Many home buyers find house hunting stressful and exciting. What happens if you find a house that you like but it is listed as “contingent?”
This article will explain what a contingent home is, how it affects buyers, and what common home statuses may be encountered during the purchase process.
What does Contingent mean in real estate?
Let’s first define “contingent” in terms of a home on the market.
A contingent house listing is when an offer has been made on a home and accepted by the seller. The home is now under contract. Several criteria must be met before final sales can proceed. These are clauses that can be included in the sale contract and may include things such as appraisal, home inspection, or mortgage approval.
A house cannot be listed contingently if the homeowner does not accept the offer of the buyer. The condition is that the transaction can only take place after certain conditions have been met. Which contingency will be listed on the purchase agreement depends on the buyer’s requirements.
Here are some of the most popular contingencies that you can use to make your offer to a potential buyer.
- Appraisal contingency
- Financing contingency (also known as a mortgage contingency).
- Home inspection contingency
- Home sale contingency
- Title contingency
A contingency clause in an offer can help you protect yourself from the potential risks of buying a house. If you are unable to secure a home and the inspector discovers foundation problems, the home inspection contingency could be used to cancel the contract and get your earnest cashback.
It may be tempting to add as many contingencies to your offer as possible. Sellers don’t like long lists of conditions, especially in a highly competitive housing market. You should instead use contingencies sparingly, and only when it makes sense for you.
A real estate agent can help you decide which contingencies to use if you are unsure. A real estate agent can help you prepare your bid and make recommendations for making your offer more attractive.

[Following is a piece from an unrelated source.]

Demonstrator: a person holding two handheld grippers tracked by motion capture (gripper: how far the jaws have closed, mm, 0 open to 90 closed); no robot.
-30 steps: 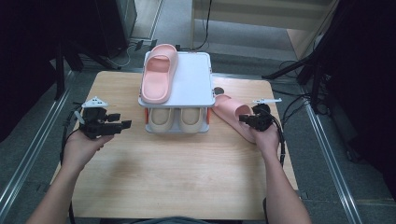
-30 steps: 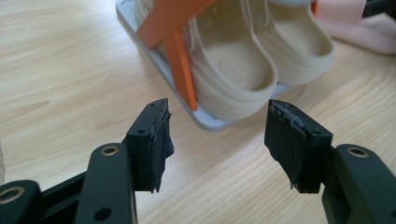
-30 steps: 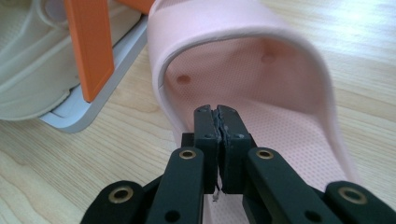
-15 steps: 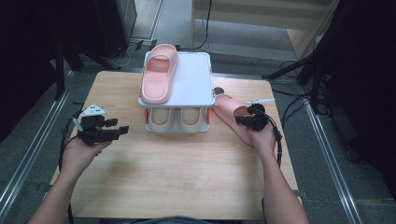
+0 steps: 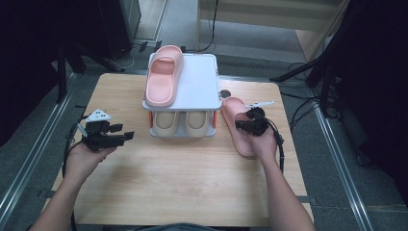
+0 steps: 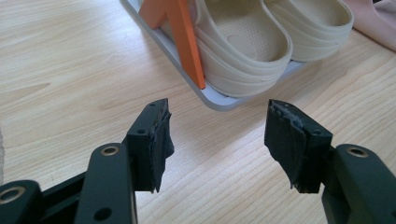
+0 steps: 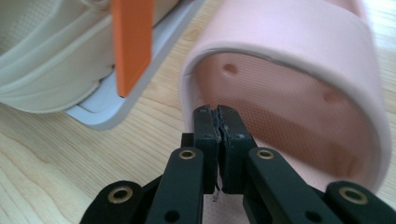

Can you make an offer on a contingent house?
You can make an offer on contingent houses. The nature of a contingent offer may be more complicated than you think. There is always the possibility of another buyer interested in the contingent house if the sale fails to go through with the original buyer. You might also consider making a strong backup proposal to the seller.
Types of contingent statuses
Contingent houses may exist under a variety of statuses, which can make them “contingent.” Multiple listing service (MLS), is a real-estate marketing and advertising company that allows home buyers to browse online listings. The MLS may use different terminology to describe contingent statuses. We’ll explain these terms below.
Contingent: Continue To Show (CCS).
A home is considered Contingent Continue To Show if it has been accepted by an offer. However, there are many contingencies that the seller must address. The buyer is currently working to resolve these contingencies. However, other buyers are welcome to continue viewing the listing and submitting offers.
Contingent: No Show
Contrary to a CCS status sellers will no longer accept offers or show the house after they have accepted an offer with conditions. The status of the house will change to pending once the buyer has addressed these contingencies.
Contingent: with Kick-Out
A kick-out clause in a contingent status means that the buyer must meet all contingencies by a certain date. The seller may continue showing the house and accepting bids during this period.
Contingent: No Kick-Out
The buyer has no deadline to fulfill their contingencies if they are in a no-kick-out contingent position. The seller cannot accept a lower offer, even if it is made.
Short Sale Contingent
A short sale is when the seller accepts less than the mortgage amount. Short sale contingent status allows other agents to know that the property is no longer available for sale due to an accepted offer. This does not necessarily mean that the homeowner’s lender has approved the purchase.
When dealing with an estate following a death, probate is common. In contingent probate, the lawyer will be paid a percentage of the estate to complete the process.
Real Estate Terms: Contingent Vs. Pending
These terms can be used in different ways, but you might have heard the terms contingent and pending interchangeably when describing a listing. An active contingent status is when the seller accepts an offer, but doesn’t meet the buyer’s requirements.
A listing must change from contingent to active to become pending. The seller must accept an offer and address all contingencies and criteria. Pending deals, unlike contingent listing, are not considered active. The home will be in a pending state until all legal work has been completed.
The bottom line
You can submit an offer if you fall in love with a contingent house. Keep in mind, however, that you may have to go through a more difficult home buying process or use contingencies to secure your deposit. Before proceeding, we recommend that you discuss all possible outcomes with your agent.